吉沢の右ボレーから強烈なボールが飛んできた。距離、そしてボール速度からいっても絶望的に近い。しかし、山井はこれを読みなんとか手を伸ばす。絶望的に思えたボールだが、山井の右手の先、中央3本の指にボールは当たった。コースが変わる。なんとか触ることができた。あとは、ボールの行く末を祈るのみだ―――。

ボールは、ネットに吸い込まれる。
翔の右足もあとほんの10センチ、山井の右手にいたっては、あと3cm伸びていれば止められていただろう。いや、山井の指は確実にボールの勢いを奪い、コースを変えた。しかし、ゴールへのコースが広すぎた。
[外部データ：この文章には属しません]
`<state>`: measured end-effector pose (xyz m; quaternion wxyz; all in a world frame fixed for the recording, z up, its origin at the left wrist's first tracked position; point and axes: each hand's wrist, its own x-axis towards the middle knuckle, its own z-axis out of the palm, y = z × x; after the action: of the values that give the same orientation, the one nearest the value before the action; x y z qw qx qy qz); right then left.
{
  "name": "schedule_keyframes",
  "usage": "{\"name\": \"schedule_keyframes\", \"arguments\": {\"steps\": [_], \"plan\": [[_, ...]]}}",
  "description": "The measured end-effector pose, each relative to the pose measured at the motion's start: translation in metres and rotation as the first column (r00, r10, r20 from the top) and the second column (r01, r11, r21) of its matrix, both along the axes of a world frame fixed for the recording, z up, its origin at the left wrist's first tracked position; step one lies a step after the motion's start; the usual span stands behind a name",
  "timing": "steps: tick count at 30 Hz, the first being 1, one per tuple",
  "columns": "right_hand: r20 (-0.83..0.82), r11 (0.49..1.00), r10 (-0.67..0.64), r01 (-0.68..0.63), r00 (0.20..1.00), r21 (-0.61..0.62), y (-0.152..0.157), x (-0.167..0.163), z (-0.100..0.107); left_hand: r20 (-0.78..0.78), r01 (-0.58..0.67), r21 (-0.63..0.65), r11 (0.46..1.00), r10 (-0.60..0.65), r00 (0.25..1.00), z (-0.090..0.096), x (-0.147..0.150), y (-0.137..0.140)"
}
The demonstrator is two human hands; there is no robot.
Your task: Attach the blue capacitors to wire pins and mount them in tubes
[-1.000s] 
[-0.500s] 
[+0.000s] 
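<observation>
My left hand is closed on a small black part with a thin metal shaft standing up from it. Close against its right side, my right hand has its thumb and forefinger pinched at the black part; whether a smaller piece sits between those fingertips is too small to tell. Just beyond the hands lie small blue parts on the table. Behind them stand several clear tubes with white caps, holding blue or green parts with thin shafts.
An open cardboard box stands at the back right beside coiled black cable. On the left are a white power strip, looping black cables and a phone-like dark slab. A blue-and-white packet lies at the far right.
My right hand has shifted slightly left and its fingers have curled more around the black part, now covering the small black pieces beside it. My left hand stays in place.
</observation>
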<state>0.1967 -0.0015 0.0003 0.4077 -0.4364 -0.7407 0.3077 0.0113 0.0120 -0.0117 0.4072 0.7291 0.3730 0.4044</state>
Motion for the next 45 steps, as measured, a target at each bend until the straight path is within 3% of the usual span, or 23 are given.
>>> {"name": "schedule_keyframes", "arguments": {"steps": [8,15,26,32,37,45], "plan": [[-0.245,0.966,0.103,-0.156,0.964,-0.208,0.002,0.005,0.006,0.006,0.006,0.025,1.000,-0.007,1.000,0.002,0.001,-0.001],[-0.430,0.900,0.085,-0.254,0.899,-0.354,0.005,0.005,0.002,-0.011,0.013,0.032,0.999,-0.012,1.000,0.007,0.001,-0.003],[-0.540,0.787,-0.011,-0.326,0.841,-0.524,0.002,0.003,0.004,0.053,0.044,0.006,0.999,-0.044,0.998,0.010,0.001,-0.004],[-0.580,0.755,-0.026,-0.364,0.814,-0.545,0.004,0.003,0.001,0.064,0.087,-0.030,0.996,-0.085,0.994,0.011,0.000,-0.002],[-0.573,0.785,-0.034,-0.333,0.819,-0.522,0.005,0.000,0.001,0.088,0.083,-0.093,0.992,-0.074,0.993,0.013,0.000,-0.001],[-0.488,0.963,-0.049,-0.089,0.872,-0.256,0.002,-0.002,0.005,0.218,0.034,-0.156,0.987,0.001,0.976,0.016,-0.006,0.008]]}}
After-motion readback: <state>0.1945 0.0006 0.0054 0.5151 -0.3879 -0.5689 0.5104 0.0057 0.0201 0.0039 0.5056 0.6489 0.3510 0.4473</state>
吉沢がフリーで構えた時点でかなりのシュートコースが生まれており、翔が飛び込んで限定したとはいえど、もはや絶望的だったことに変わりはなかった。あの状況でコースを限定させた翔、そして何よりそこから瞬間的に解答を導き出しボールに触れた山井の反応が優れていたというほうが正しい。

0-1。
開始早々からなんとか猛攻に耐えてきたが、その流れのまま先制点を奪われてしまい、松ノ瀬イレブンはショックの色が隠せない。